Each entry should be restated word for word, with all pictures left out.

======== Data ========

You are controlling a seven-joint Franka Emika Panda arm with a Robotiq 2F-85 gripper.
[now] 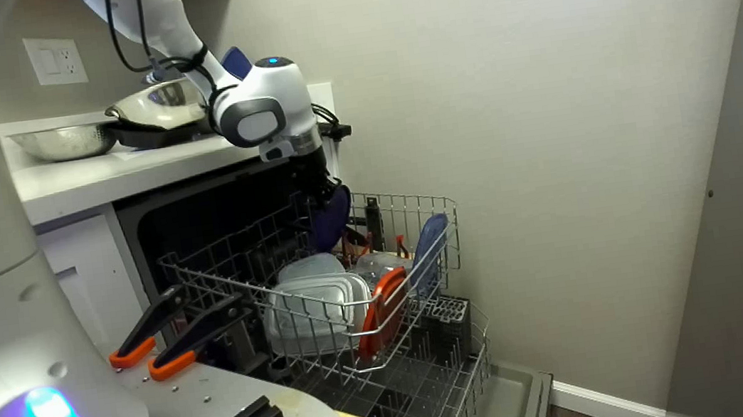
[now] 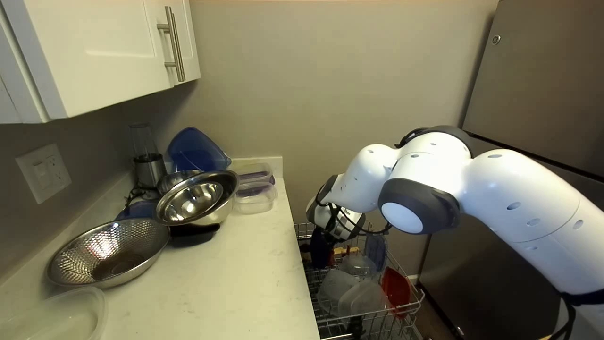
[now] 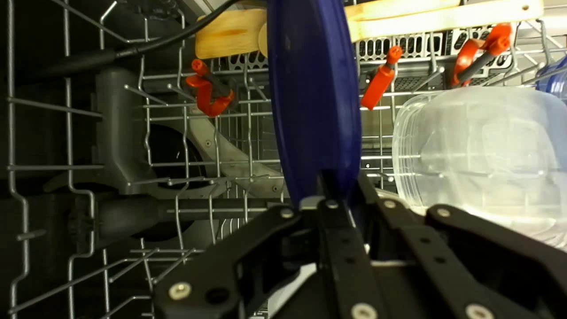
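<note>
My gripper [image 3: 345, 184] is shut on the near edge of a dark blue lid [image 3: 314, 97], one finger on each side of it. The lid stands on edge and stretches away from the fingers above the wire rack. In an exterior view the gripper [image 1: 319, 190] points down over the dishwasher's pulled-out upper rack [image 1: 266, 280], with the blue lid [image 1: 330, 221] hanging below it. To the lid's right in the wrist view lies a transparent container [image 3: 483, 150]. Whether the lid's lower edge touches the rack I cannot tell.
Wooden utensils [image 3: 398, 22] and orange rack clips [image 3: 381, 86] lie beyond the lid. A red lid [image 1: 383, 311] and another blue lid [image 1: 431, 251] stand in the rack. Beside it runs the counter [image 2: 245, 274] with a colander [image 2: 108, 255] and metal bowls [image 2: 196, 200].
</note>
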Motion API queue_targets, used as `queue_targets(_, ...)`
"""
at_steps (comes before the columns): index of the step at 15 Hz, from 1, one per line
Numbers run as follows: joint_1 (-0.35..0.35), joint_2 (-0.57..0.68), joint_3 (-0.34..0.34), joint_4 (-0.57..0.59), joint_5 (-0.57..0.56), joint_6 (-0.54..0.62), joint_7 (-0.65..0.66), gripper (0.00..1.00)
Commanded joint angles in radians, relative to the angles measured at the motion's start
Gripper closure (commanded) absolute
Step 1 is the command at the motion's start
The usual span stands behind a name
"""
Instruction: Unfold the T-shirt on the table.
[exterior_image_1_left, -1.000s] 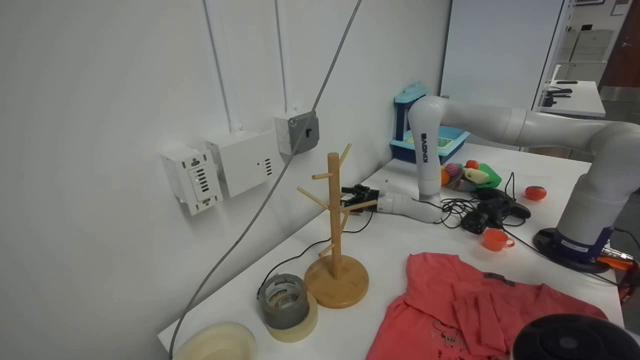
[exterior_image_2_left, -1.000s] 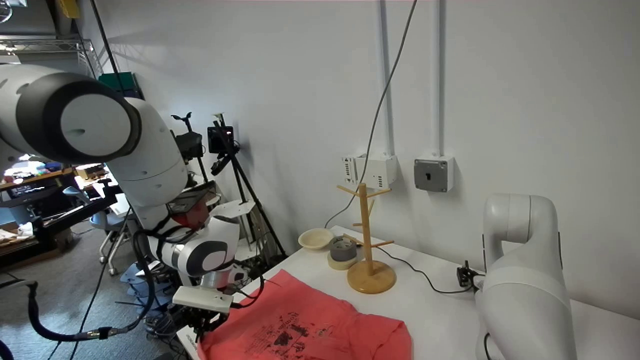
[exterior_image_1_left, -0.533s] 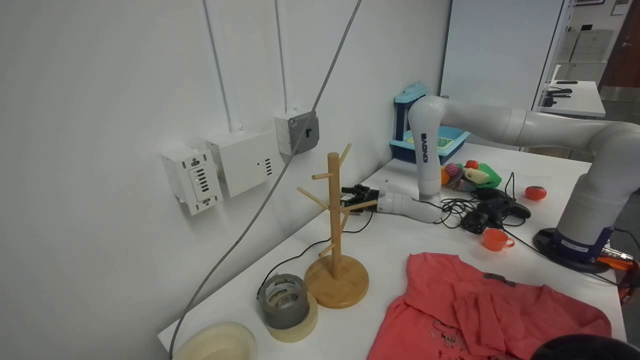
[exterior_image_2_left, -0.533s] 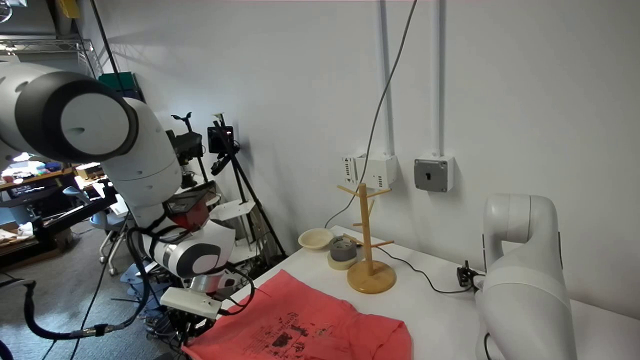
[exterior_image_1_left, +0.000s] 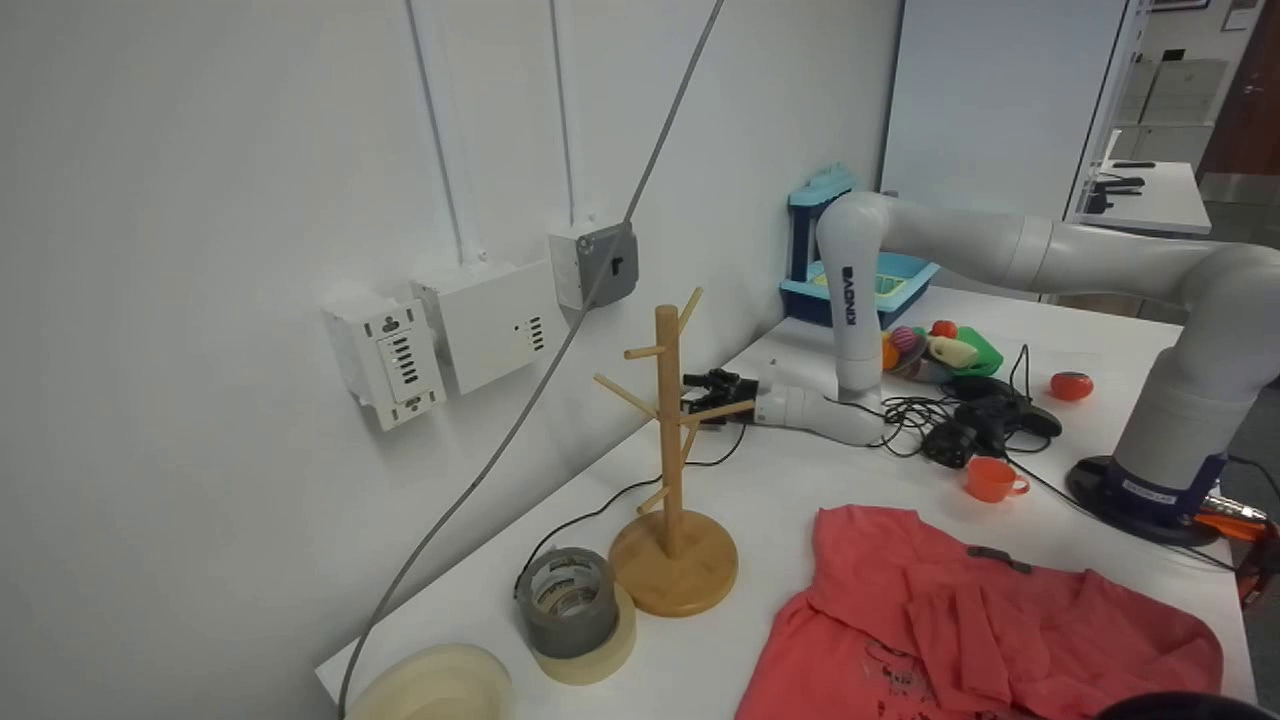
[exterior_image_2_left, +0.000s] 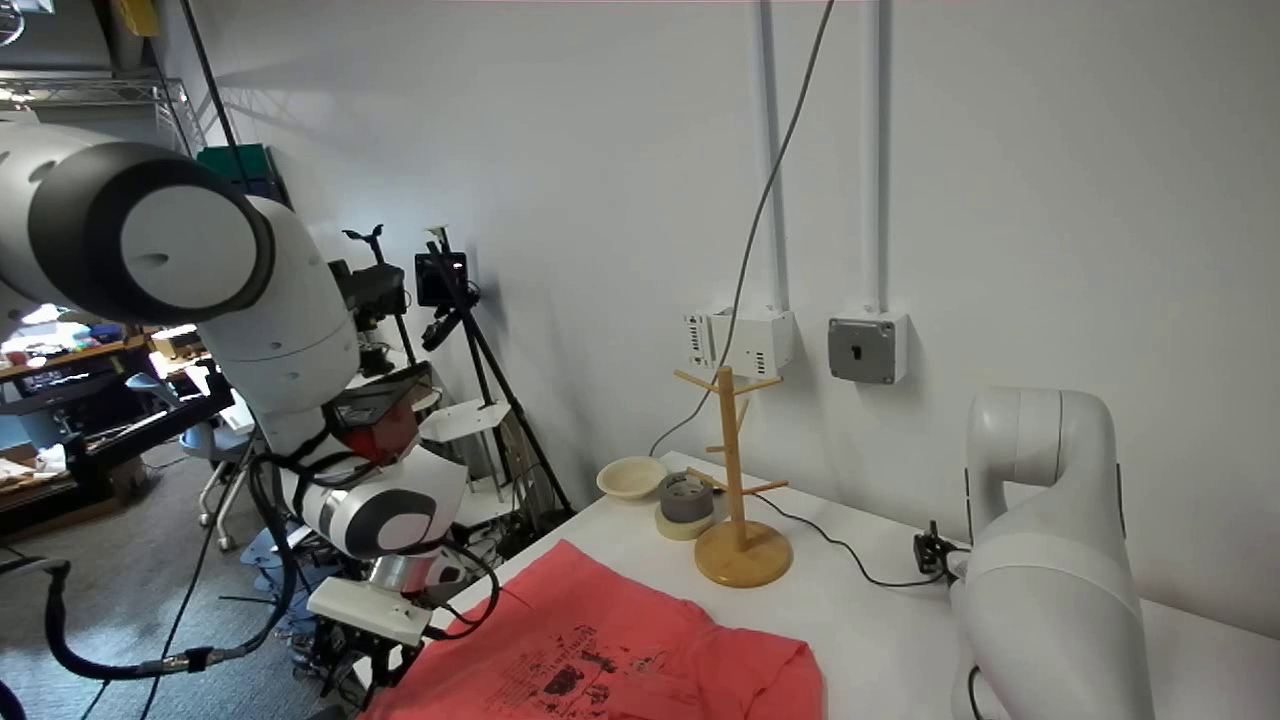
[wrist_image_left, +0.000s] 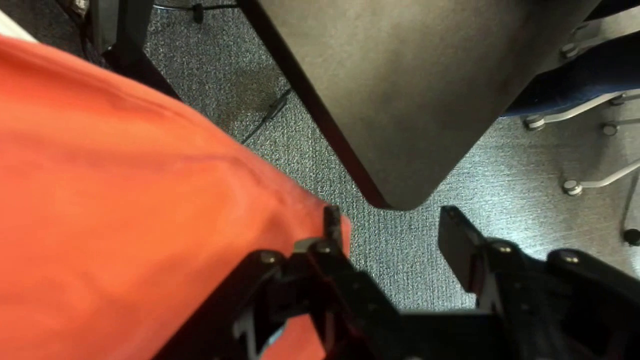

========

• **Exercise answer**
You are controlling a seven-joint Franka Emika Panda arm with a Robotiq 2F-85 gripper.
[now] 
[now] 
[now] 
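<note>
My gripper [image 3: 345, 184] is shut on the near edge of a dark blue lid [image 3: 314, 97], one finger on each side of it. The lid stands on edge and stretches away from the fingers above the wire rack. In an exterior view the gripper [image 1: 319, 190] points down over the dishwasher's pulled-out upper rack [image 1: 266, 280], with the blue lid [image 1: 330, 221] hanging below it. To the lid's right in the wrist view lies a transparent container [image 3: 483, 150]. Whether the lid's lower edge touches the rack I cannot tell.
Wooden utensils [image 3: 398, 22] and orange rack clips [image 3: 381, 86] lie beyond the lid. A red lid [image 1: 383, 311] and another blue lid [image 1: 431, 251] stand in the rack. Beside it runs the counter [image 2: 245, 274] with a colander [image 2: 108, 255] and metal bowls [image 2: 196, 200].
</note>
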Motion API queue_targets, used as `queue_targets(_, ...)`
"""
at_steps (comes before the columns): index of the step at 15 Hz, from 1, one per line
Numbers run as follows: joint_1 (-0.35..0.35), joint_2 (-0.57..0.68), joint_3 (-0.34..0.34), joint_4 (-0.57..0.59), joint_5 (-0.57..0.56), joint_6 (-0.54..0.62), joint_7 (-0.65..0.66), gripper (0.00..1.00)
Commanded joint angles in radians, relative to the angles measured at the motion's start
Gripper closure (commanded) absolute
Step 1 is the command at the motion's start
The usual span stands behind a name
"""
Instruction: Unfold the T-shirt on the table.
[exterior_image_1_left, -1.000s] 
[exterior_image_2_left, -1.000s] 
[exterior_image_1_left, -0.533s] 
[exterior_image_2_left, -0.533s] 
[exterior_image_1_left, +0.000s] 
[exterior_image_2_left, +0.000s] 
[wrist_image_left, +0.000s] 

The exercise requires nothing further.